Work request. Among the lines of the listing below, retype exactly those from the one containing "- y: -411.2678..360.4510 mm" through the one containing "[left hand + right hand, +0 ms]", both included. Do not include pictures.

Data supplied.
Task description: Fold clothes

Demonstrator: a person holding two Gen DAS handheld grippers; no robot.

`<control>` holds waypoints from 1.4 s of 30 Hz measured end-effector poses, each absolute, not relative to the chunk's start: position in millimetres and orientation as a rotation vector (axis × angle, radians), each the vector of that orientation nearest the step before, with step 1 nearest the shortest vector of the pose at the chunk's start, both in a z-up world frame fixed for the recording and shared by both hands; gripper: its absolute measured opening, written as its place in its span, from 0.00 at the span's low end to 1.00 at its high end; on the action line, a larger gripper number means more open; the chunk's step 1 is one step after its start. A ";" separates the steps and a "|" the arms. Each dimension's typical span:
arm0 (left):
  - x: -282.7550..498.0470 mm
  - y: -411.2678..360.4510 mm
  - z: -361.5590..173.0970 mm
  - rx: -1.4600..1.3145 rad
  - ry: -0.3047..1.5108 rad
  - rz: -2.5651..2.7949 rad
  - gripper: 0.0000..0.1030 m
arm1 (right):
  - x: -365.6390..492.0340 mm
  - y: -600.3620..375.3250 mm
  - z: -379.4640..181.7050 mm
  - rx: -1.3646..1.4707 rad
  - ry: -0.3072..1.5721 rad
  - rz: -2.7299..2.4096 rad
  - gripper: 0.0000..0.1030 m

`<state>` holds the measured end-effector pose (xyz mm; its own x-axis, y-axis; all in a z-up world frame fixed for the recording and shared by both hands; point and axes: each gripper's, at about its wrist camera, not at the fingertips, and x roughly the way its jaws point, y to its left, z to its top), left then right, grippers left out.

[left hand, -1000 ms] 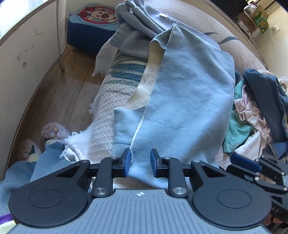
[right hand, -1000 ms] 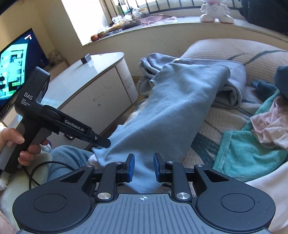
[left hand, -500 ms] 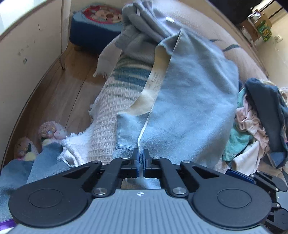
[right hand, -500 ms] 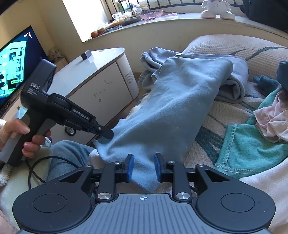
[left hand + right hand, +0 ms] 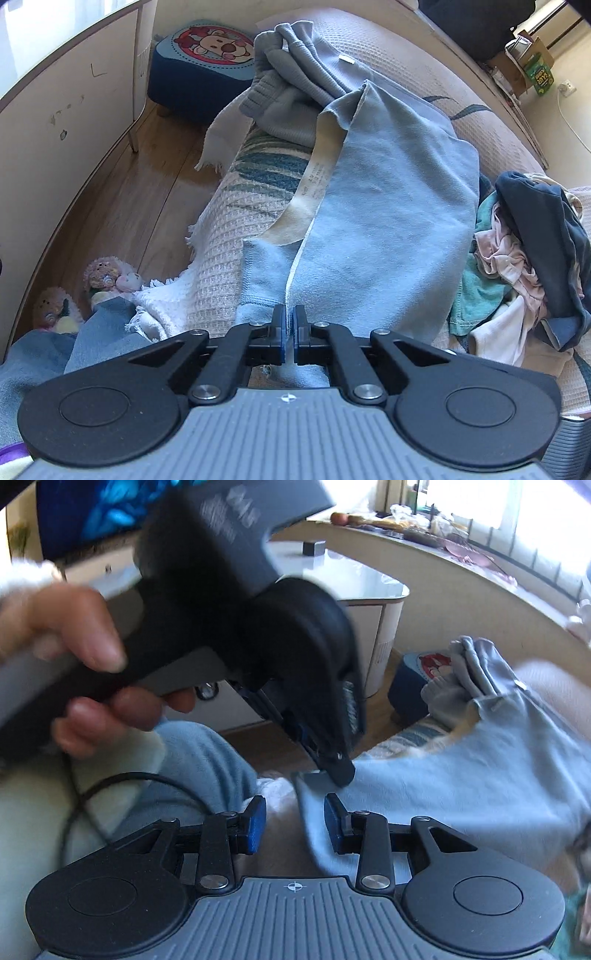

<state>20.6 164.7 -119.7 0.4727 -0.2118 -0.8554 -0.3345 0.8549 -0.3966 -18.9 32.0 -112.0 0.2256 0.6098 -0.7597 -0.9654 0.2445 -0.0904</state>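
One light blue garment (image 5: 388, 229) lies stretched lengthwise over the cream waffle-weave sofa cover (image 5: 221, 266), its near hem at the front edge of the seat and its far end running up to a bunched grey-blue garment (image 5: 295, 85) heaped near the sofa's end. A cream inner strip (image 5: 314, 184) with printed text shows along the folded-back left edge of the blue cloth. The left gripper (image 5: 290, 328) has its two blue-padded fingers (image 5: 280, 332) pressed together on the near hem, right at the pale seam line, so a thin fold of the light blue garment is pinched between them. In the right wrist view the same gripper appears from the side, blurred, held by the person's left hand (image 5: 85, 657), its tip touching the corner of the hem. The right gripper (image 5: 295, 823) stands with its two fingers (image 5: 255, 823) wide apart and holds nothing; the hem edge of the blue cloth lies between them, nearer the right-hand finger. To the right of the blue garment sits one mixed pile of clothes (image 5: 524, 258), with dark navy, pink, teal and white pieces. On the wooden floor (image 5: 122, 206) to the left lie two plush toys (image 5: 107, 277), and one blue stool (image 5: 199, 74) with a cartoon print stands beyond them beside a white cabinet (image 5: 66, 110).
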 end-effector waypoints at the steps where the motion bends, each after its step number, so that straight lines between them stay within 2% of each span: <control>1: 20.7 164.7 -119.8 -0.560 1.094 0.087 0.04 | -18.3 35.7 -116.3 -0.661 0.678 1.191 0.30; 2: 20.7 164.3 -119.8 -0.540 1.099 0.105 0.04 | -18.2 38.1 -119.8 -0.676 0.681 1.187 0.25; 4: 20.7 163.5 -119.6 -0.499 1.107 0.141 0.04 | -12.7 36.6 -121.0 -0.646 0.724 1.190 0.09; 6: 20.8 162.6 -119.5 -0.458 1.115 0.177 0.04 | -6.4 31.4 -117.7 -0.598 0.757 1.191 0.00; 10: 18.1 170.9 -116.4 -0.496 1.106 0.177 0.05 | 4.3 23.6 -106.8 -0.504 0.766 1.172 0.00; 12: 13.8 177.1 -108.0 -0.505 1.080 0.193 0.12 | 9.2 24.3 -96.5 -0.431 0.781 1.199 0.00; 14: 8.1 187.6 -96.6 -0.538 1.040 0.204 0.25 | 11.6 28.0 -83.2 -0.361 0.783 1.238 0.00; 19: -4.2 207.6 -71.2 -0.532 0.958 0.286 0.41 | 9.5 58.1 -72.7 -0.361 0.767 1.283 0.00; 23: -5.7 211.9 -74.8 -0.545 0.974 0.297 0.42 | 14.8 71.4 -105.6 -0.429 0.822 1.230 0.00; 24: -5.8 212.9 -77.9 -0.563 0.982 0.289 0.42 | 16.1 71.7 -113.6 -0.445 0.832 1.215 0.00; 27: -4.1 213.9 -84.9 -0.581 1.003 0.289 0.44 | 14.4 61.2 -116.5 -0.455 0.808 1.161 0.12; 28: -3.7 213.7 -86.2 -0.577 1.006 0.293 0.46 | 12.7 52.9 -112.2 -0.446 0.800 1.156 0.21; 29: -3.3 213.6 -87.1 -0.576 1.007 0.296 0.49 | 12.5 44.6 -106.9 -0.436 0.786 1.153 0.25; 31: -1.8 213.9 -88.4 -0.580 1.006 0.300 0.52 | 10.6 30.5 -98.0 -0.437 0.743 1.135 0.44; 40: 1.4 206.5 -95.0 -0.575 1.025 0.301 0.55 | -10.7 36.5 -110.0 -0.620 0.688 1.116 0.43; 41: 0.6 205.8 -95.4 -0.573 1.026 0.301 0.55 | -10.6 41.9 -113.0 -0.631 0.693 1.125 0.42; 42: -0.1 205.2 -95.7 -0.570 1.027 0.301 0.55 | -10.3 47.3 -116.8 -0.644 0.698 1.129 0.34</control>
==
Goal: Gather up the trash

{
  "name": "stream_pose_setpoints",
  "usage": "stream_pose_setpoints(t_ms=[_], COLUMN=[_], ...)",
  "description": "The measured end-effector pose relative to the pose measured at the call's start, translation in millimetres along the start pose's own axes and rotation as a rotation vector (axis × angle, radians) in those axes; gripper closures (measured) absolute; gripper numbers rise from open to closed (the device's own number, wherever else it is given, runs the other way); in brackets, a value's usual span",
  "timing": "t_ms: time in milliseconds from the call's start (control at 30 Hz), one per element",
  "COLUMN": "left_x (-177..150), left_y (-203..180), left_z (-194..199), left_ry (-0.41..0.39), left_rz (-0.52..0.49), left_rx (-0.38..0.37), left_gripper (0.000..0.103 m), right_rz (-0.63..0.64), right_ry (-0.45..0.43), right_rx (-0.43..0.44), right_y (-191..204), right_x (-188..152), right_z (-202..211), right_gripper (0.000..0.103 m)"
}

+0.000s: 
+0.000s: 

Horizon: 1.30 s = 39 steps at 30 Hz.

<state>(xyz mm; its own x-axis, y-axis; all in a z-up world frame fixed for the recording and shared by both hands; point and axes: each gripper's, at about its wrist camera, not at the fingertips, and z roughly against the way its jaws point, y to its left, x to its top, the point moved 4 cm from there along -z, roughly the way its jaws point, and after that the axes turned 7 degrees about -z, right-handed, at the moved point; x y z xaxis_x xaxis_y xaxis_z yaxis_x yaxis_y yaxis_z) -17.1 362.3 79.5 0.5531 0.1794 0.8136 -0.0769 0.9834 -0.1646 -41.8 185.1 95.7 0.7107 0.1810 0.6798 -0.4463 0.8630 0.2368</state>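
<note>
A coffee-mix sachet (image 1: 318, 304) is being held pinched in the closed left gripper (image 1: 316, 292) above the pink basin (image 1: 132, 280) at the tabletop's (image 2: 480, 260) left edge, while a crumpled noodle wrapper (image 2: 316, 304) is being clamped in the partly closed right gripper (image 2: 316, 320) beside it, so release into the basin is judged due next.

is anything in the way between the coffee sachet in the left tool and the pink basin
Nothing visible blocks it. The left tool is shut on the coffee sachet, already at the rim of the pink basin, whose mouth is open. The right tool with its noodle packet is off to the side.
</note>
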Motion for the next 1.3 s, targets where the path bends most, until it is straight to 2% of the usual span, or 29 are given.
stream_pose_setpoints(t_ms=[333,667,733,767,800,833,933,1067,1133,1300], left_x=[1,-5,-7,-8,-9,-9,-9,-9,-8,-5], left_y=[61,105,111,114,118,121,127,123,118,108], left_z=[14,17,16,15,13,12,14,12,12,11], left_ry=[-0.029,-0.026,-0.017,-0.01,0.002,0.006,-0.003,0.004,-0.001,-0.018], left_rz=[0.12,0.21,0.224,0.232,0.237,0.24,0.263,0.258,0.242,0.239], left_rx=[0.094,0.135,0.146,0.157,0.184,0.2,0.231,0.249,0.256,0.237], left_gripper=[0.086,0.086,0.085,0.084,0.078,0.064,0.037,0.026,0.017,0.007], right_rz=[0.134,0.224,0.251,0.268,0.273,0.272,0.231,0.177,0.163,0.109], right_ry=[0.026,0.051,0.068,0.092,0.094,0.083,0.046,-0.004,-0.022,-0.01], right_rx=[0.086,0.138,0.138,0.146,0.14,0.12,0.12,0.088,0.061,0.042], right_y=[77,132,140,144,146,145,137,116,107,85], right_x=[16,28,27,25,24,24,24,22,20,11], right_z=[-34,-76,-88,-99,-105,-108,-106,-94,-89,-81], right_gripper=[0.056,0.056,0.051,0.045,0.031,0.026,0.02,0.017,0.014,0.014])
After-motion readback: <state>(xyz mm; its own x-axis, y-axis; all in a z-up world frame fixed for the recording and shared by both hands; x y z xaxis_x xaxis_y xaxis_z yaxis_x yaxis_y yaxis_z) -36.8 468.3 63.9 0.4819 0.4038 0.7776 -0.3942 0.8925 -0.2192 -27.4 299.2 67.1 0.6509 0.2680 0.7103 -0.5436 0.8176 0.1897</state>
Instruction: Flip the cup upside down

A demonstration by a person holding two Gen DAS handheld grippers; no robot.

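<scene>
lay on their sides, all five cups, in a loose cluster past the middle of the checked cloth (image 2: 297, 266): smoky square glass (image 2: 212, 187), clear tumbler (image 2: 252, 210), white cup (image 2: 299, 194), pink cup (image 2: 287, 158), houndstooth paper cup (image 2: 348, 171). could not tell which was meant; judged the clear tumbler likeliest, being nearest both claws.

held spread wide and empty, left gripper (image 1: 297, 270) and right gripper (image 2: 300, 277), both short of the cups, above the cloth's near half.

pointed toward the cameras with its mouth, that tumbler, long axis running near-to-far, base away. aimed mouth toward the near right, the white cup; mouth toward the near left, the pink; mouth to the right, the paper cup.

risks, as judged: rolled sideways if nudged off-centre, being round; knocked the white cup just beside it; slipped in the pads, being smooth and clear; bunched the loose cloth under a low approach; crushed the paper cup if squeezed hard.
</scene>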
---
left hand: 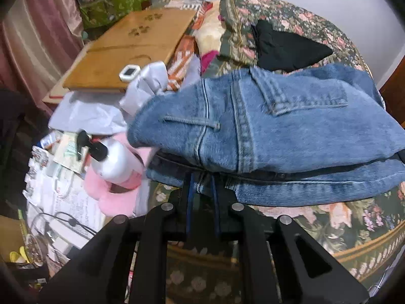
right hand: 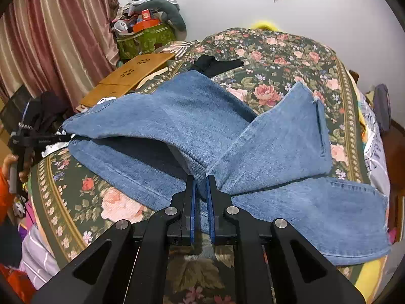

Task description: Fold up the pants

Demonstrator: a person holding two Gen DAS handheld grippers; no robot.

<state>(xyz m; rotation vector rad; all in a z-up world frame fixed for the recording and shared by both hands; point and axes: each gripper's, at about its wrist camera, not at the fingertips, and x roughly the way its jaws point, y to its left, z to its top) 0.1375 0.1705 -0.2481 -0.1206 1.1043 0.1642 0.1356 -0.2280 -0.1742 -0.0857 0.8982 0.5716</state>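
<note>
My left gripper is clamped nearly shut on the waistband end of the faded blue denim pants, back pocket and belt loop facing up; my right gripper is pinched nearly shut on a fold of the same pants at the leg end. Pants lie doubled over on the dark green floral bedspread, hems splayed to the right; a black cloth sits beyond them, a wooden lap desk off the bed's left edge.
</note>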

Answer to this problem.
  - y: -411.2678..360.4510 mm
  - z: -361.5590..173.0970 mm
  - rx: -1.4600..1.3145 rad
  - ry: -0.3047..1.5108 rad
  - rz: -2.5651..2.7949 rad
  - gripper: 0.0000..0.1030 m
arm1 (right):
  - x: -365.6390..492.0340 mm
  - y: -600.3620..375.3250 mm
  - z: -379.4640..181.7050 mm
  - rx: -1.3646..1.4707 rad
  - ry: -0.3072..1.5721 rad
  - rz: -2.7299..2.4096 rad
  - gripper: 0.0000..0.1030 m

`<state>` holds the measured end-effector pose (xyz mm; its own x-axis, y-axis; all in a z-up world frame fixed for the recording and shared by both hands; point and axes: each gripper's, at about its wrist camera, not at the fingertips, and x roughly the way its jaws point, y to its left, z to its top), left then right, grippers left out.

[left hand, -1000 ms] 
[right hand, -1000 ms] 
[left hand, -500 ms] 
[right hand, -500 ms] 
[left hand + right hand, +0 ms] 

Here is where the answer stops.